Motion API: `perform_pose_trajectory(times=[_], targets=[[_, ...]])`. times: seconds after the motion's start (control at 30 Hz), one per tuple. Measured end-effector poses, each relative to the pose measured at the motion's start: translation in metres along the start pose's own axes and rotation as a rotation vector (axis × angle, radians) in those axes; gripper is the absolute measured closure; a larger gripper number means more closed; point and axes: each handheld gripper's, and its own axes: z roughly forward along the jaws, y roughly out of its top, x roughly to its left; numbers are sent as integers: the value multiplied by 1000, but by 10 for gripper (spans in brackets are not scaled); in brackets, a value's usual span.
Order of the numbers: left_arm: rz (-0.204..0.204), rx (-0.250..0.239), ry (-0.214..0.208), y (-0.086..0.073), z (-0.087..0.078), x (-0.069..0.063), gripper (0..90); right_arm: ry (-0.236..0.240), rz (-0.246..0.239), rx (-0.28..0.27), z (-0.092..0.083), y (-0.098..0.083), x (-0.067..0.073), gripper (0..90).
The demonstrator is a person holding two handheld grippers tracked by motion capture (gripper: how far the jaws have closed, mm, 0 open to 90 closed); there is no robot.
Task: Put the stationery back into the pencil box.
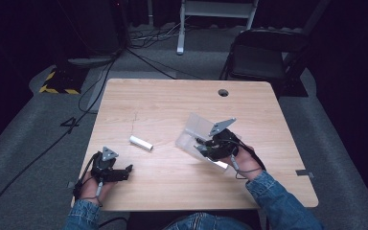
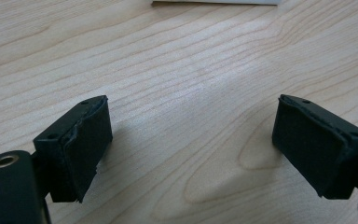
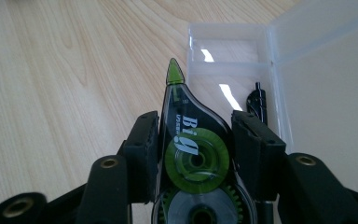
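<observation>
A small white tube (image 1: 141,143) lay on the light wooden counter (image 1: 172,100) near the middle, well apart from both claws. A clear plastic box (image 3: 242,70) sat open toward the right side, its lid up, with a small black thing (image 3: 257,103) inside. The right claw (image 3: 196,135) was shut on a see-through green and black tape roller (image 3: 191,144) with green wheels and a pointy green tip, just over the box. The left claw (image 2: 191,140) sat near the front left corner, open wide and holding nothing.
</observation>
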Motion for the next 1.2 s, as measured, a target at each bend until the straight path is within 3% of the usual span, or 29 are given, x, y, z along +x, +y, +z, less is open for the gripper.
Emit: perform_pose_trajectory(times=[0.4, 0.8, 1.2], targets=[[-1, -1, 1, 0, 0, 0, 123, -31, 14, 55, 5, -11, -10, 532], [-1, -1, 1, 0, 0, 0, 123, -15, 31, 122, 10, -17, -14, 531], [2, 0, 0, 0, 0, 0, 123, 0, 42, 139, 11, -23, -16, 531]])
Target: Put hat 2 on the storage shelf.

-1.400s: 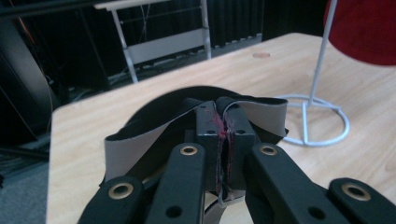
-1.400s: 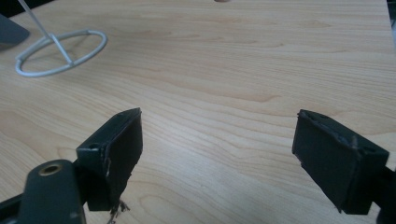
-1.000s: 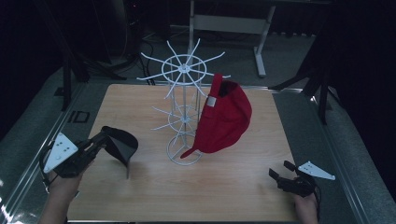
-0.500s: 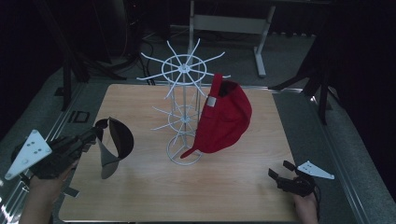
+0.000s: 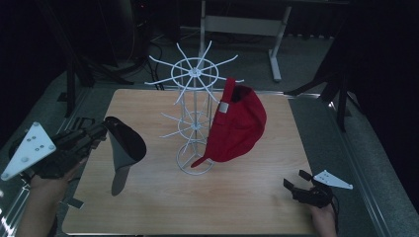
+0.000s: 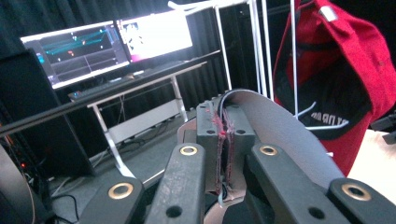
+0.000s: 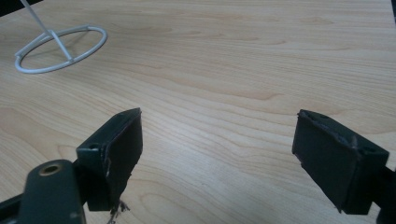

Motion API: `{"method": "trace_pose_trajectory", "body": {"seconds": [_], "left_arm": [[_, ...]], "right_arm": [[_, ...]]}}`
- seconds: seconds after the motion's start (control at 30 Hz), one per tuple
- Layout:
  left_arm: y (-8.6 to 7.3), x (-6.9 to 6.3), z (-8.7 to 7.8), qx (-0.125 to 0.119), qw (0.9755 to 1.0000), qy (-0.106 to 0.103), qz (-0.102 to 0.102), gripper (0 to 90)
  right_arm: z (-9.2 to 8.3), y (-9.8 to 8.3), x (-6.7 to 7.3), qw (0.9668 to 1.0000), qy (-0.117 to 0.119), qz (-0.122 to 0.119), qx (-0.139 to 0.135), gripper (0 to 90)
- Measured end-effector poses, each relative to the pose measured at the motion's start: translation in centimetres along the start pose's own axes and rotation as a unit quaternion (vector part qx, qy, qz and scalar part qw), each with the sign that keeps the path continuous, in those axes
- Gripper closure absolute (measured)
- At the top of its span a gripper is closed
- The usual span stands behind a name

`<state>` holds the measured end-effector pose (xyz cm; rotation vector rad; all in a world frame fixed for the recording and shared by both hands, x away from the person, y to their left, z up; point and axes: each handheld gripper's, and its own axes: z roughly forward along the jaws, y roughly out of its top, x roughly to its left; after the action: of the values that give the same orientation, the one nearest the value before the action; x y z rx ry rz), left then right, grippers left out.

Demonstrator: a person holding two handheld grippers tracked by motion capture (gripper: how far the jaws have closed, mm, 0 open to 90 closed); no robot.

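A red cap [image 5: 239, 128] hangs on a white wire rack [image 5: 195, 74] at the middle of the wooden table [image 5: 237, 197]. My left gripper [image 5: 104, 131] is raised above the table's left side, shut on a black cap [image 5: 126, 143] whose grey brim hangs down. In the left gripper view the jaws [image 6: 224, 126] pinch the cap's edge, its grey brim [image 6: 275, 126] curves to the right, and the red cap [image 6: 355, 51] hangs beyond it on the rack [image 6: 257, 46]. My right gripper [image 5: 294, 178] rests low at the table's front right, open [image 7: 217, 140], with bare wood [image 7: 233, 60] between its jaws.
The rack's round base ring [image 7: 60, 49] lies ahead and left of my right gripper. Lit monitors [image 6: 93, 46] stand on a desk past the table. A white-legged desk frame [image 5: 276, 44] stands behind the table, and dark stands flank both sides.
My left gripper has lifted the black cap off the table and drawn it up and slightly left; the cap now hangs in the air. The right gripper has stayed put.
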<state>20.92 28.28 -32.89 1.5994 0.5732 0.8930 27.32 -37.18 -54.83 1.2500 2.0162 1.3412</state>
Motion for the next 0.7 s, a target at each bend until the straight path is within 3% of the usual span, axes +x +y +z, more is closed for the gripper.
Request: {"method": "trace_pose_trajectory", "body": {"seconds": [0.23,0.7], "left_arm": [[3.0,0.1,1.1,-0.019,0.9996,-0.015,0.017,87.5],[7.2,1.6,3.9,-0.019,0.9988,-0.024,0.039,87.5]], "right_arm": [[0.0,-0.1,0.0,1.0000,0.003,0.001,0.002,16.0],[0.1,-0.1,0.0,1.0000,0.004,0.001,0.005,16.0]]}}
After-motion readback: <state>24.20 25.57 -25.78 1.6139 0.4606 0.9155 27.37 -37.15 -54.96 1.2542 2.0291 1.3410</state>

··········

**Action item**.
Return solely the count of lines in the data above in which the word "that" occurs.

**Task answer**.
2